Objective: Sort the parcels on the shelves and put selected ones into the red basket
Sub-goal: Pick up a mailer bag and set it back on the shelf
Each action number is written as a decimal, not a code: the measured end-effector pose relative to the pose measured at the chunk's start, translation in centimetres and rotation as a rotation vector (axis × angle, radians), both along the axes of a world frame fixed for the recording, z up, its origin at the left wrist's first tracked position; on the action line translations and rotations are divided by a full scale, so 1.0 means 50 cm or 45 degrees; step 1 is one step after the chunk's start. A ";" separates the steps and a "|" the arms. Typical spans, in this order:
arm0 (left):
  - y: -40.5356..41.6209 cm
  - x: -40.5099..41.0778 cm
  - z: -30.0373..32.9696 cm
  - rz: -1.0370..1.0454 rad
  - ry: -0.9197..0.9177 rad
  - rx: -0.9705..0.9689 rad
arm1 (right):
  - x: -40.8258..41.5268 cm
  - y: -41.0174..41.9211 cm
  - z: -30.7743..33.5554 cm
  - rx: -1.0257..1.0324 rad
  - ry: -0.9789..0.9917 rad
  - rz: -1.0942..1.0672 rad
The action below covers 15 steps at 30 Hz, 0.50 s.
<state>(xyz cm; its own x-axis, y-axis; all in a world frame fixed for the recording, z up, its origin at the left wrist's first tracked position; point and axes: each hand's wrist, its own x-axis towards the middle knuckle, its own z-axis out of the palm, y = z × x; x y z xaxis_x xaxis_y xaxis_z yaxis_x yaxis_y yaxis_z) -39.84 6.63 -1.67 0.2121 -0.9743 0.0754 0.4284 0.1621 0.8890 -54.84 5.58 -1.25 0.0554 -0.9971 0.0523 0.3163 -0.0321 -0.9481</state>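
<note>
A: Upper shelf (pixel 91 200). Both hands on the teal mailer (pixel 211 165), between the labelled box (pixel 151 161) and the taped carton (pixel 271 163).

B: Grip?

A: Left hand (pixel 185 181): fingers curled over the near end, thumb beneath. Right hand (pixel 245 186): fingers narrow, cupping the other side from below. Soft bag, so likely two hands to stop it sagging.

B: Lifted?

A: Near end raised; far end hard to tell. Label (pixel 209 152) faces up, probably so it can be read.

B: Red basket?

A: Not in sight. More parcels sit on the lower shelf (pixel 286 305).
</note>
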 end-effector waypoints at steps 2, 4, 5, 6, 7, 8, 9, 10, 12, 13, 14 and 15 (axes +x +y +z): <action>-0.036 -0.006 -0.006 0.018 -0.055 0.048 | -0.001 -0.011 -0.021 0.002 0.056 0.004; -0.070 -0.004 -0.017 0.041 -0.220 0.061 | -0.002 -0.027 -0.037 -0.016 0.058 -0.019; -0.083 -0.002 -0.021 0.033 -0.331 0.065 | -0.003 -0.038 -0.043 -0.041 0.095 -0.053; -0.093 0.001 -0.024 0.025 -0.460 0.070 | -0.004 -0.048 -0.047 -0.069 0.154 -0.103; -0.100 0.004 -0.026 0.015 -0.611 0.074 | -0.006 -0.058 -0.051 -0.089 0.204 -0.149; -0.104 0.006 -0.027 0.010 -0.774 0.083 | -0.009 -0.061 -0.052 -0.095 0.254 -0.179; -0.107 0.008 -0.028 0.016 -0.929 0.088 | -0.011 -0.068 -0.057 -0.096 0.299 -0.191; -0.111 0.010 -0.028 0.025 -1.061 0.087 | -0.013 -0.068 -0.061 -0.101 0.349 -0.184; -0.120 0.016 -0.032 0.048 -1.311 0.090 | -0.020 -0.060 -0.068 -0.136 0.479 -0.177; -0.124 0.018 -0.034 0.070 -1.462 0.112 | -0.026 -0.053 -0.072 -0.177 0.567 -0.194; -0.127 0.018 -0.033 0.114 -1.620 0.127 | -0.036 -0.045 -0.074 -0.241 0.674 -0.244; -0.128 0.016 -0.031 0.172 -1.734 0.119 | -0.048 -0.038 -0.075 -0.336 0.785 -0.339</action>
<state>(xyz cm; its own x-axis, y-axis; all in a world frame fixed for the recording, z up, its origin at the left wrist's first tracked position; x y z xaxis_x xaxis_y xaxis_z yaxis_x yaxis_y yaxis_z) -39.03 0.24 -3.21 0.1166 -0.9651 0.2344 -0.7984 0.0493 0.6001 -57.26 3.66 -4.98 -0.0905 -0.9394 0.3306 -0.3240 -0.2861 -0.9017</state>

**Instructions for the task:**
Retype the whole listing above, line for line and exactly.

**Solution to the problem:**
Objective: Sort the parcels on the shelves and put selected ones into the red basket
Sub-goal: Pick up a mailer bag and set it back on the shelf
Each action number is written as a decimal, not a code: the measured end-effector pose relative to the pose measured at the chunk's start, translation in centimetres and rotation as a rotation vector (axis × angle, radians), both along the axes of a world frame fixed for the recording, z up, its origin at the left wrist's first tracked position; on the action line translations and rotations are divided by a full scale, so 1.0 means 50 cm or 45 degrees; step 1 is one step after the chunk's start. A ";" separates the steps and a "|" the arms. Typical spans, in this order:
arm0 (left):
  - y: -40.5356..41.6209 cm
  - x: -40.5099..41.0778 cm
  - z: -30.0373..32.9696 cm
  - rz: -1.0370..1.0454 rad
  - ry: -0.9197..0.9177 rad
  - rx: -0.9705..0.9689 rad
arm1 (right):
  - x: -40.8258..41.5268 cm
  - y: -41.0174..41.9211 cm
  - z: -30.7743..33.5554 cm
  - rx: -1.0257..1.0324 rad
  - ry: -0.9789..0.9917 rad
  - rz: -1.0942..1.0672 rad
The action below covers 15 steps at 30 Hz, 0.50 s.
<state>(xyz cm; its own x-axis, y-axis; all in a world frame fixed for the recording, z up, its origin at the left wrist's first tracked position; point and axes: each hand's wrist, its own x-axis towards the middle knuckle, its own z-axis out of the palm, y = z × x; x y z xaxis_x xaxis_y xaxis_z yaxis_x yaxis_y yaxis_z) -39.84 6.63 -1.67 0.2121 -0.9743 0.0754 0.4284 0.1621 0.8890 -54.84 5.58 -1.25 0.0554 -0.9971 0.0523 0.3163 -0.0321 -0.9481</state>
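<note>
A: Upper shelf (pixel 91 200). Both hands on the teal mailer (pixel 211 165), between the labelled box (pixel 151 161) and the taped carton (pixel 271 163).

B: Grip?

A: Left hand (pixel 185 181): fingers curled over the near end, thumb beneath. Right hand (pixel 245 186): fingers narrow, cupping the other side from below. Soft bag, so likely two hands to stop it sagging.

B: Lifted?

A: Near end raised; far end hard to tell. Label (pixel 209 152) faces up, probably so it can be read.

B: Red basket?

A: Not in sight. More parcels sit on the lower shelf (pixel 286 305).
</note>
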 end-effector waypoints at steps 2, 4, 5, 6, 7, 8, 9, 10, 12, 13, 14 and 15 (axes +x +y +z): <action>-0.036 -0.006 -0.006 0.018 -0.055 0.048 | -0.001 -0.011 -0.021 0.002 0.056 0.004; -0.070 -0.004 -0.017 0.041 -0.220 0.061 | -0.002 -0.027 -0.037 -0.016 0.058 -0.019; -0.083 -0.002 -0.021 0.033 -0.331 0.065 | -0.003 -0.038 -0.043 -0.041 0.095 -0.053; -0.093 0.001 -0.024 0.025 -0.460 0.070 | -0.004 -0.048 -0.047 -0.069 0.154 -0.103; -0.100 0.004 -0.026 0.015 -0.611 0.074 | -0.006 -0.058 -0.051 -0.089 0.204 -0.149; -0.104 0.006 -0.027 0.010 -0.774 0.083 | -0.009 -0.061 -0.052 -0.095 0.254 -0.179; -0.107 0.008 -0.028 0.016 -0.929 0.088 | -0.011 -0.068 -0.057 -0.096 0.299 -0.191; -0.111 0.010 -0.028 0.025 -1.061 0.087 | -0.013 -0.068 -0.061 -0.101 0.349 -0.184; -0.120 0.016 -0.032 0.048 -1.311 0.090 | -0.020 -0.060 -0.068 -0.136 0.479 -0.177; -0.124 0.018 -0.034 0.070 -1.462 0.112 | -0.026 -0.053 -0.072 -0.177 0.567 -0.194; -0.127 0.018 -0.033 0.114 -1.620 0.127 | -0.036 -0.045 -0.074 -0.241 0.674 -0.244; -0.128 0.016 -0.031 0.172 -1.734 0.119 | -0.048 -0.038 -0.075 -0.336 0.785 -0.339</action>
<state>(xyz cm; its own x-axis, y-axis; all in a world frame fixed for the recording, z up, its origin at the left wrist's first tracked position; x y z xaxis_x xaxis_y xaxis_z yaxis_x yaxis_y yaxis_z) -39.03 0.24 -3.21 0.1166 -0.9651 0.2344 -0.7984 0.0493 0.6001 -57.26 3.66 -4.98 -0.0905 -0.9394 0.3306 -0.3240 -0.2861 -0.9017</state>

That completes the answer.